Barry Purves a également démontré ses qualités de pédagogue dans une séance d'exposé-questions à la médiathèque de l'institut français. intitulés les Coulisses de la création, ces petites réunions publiques permettent à des auteurs de parler des processus de création de leurs films. La séance de l'après midi était centrée sur Hamilton Matress, le dernier film de Barry Purves, avec à ses cotés la charmante Shannon O'Neil, représentante des célèbres Studios Mackinnon and Saunders qui fabriquent une grande partie des marionnettes de stopmotion utilisés dans les productions de série et de long métrage occidentaux.

Chargée d'une grosse valise remplie de trésors légendaires, Shannon a placé sur la table des marionnettes des Noces Funèbres, des séries Fifi, Bob the Builder ou OuiOui, l'armature de Hamilton et tout un tas de bricoles fabuleuses pour les amateurs de stopmotion dont les yeux brillaient d'excitation.
Les explications sur les processus de fabrication et d'animation étaient simplement passionnantes grâce à cette incroyable complémentarité entre le studio de model-making et l'animateur, l'un sachant éclairer les besoins de l'autre avec complicité et malice. L'échange Purves - O'Neil était à n'en pas douter un des points forts de ce festival !
Que retirer des deux heures d'échanges ? Les prix des marionnettes ? De 35,000 £ pour celles des Noces Funèbres à 8,000 £ pour une série type Fifi.
Des chiffres sur la production : 80 personnes ont été nécessaires à la fabrication de marionnettes des Noces, sur les plateaux ils étaient 20 à assurer la maintenance en permanence avec des pièces de rechange, surtout les mains et autres pièces mobiles.

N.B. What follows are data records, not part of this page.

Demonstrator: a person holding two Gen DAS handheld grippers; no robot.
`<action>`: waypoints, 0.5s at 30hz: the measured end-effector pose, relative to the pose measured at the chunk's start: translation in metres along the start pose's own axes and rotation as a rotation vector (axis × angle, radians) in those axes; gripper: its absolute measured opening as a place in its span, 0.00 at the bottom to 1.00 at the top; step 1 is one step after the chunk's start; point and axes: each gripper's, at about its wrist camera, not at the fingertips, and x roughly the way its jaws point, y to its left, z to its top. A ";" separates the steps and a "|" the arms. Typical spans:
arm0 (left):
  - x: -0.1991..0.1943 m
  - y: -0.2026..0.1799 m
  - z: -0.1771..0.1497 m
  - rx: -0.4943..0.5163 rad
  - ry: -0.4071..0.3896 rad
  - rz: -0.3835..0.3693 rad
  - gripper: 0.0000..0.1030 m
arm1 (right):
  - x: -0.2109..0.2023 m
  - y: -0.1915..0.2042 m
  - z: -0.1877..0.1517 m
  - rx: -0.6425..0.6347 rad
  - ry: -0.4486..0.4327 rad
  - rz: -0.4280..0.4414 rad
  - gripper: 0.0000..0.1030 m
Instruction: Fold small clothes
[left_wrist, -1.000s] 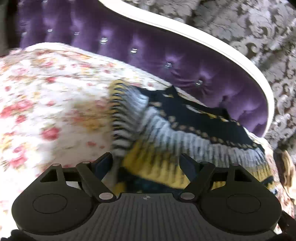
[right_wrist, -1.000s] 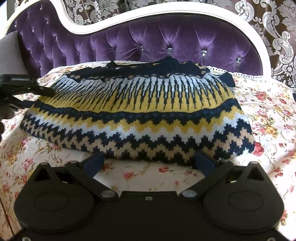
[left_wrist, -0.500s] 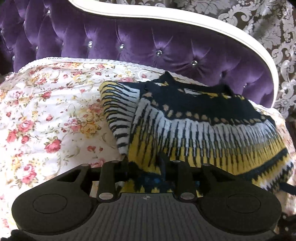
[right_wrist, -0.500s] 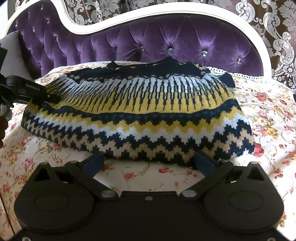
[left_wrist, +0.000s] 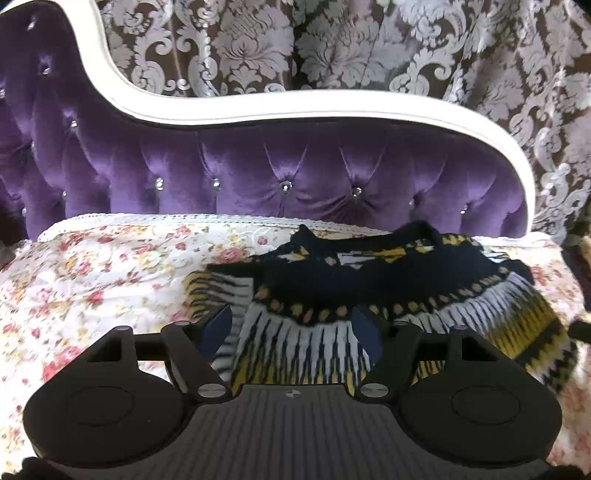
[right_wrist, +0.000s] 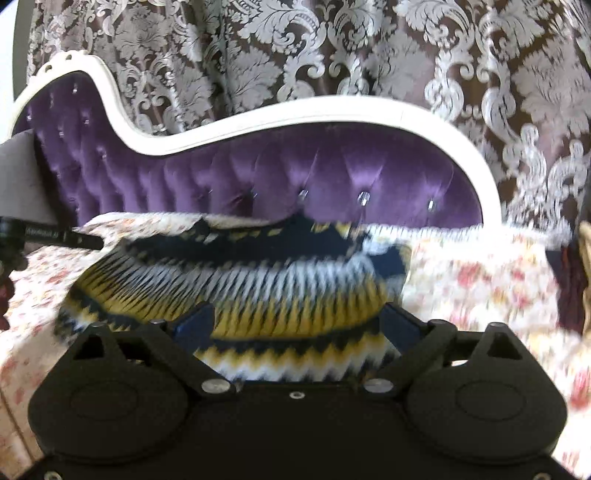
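Right now the sweater (left_wrist: 369, 295) is lying bunched on the flowered bedspread (left_wrist: 110, 266), straight ahead of both my grippers, its dark neck end toward the purple headboard (left_wrist: 295, 177). My left gripper (left_wrist: 293, 332) is hovering over the white-and-black striped part; its fingers (left_wrist: 216, 328) are standing wide apart with the knit showing between them, and I cannot tell whether they are touching the cloth. One sleeve is lying just beyond my left finger, yellow stripes folded against the body.

From my right wrist the sweater (right_wrist: 240, 280) is blurred. My right gripper (right_wrist: 295, 328) is also spread open, its fingers (right_wrist: 194, 325) straddling the yellow band, with the zigzag hem sitting closest to me between them. Far off to my left in that view, the dark tip of the left gripper (right_wrist: 55, 238) is reaching in beside the sweater's edge.

Beyond the sweater the headboard (right_wrist: 258, 177) is curving up with its white frame (right_wrist: 295, 114), and behind it a brown curtain (right_wrist: 332, 48) with silver leaf patterns is hanging. The bedspread (right_wrist: 480, 273) is stretching out to my right.
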 end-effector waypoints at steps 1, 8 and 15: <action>0.005 -0.002 -0.001 0.009 0.004 0.008 0.71 | 0.011 -0.001 0.005 -0.006 0.003 -0.001 0.78; 0.059 0.015 -0.014 0.039 0.095 0.152 0.72 | 0.089 0.006 0.021 -0.079 0.063 -0.007 0.60; 0.079 0.051 -0.027 -0.076 0.145 0.122 1.00 | 0.132 -0.026 0.006 -0.023 0.139 -0.109 0.56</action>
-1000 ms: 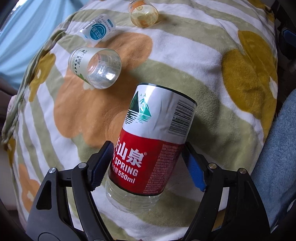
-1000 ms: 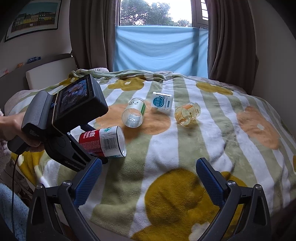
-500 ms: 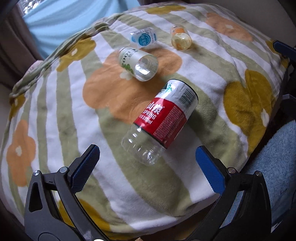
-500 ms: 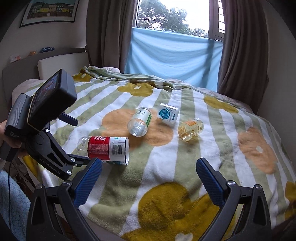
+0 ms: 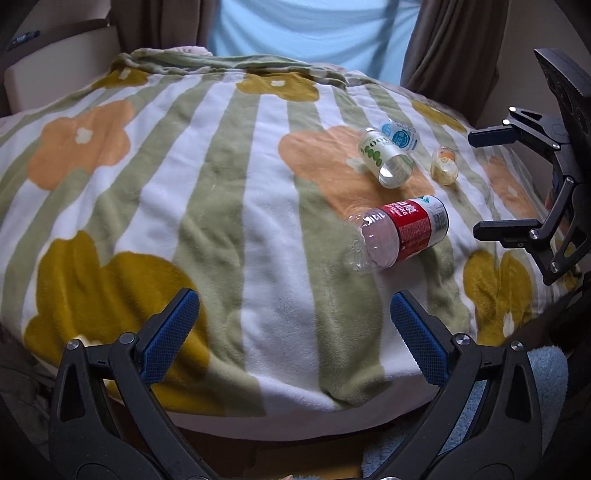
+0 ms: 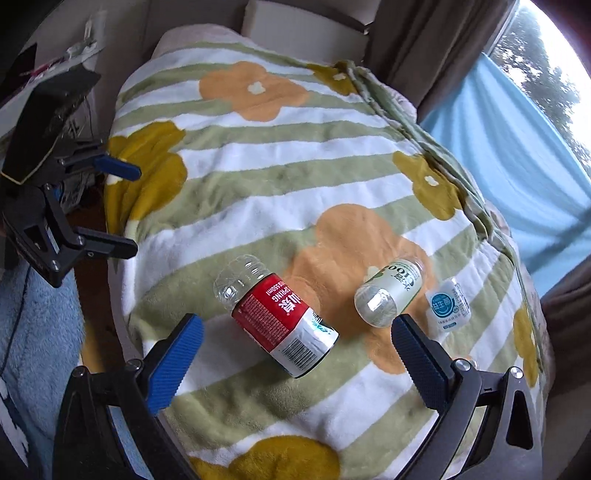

Surtout, nous avons eu l'explication du perfectionnisme de the Corpse Bride. On a effectivement posé la question à Shannon O'Neil de savoir si la perfection des marionnettes du dernier Burton ne rapprochait pas dangereusement la stopmotion de la 3D. Elle a répondu qu'à l'époque de la production, Tim Burton avait explicitement demandé des marionnettes sophistiquées qui puissent se plier à ses besoins, notamment de gros plans, sans qu'on puisse voir poussières ou joints des visages. Pour le prochain film de Wes Anderson qui a l'habitude de filmer de plus loin, cette perfection n'est pas nécessaire. De plus il s'agissait à l'époque d'une sorte de défi pour Mackinnon&Saunders, pousser la technique à son plus haut niveau de manière à la décomplexer par rapport à son concurrent virtuel. La preuve ayant été faite, elle a dit que les enjeux techniques étaient dorénavant plus détendus et qu'une telle perfection ne se retrouverait peut-être plus.
Mais je laisse le dernier mot à Barry Purves, assis, avec sa masse imposante, qui lève sa grande main, paume grande ouverte face à l'auditoire en disant que c'est ça l'outil principal de l'animateur, même si elle sue et salit les marionnettes, il ne portera jamais de gants comme a pu lui demander le studio de model-making, pour conserver le lien tactile avec le travail d'animation, vrai travail d'acteur.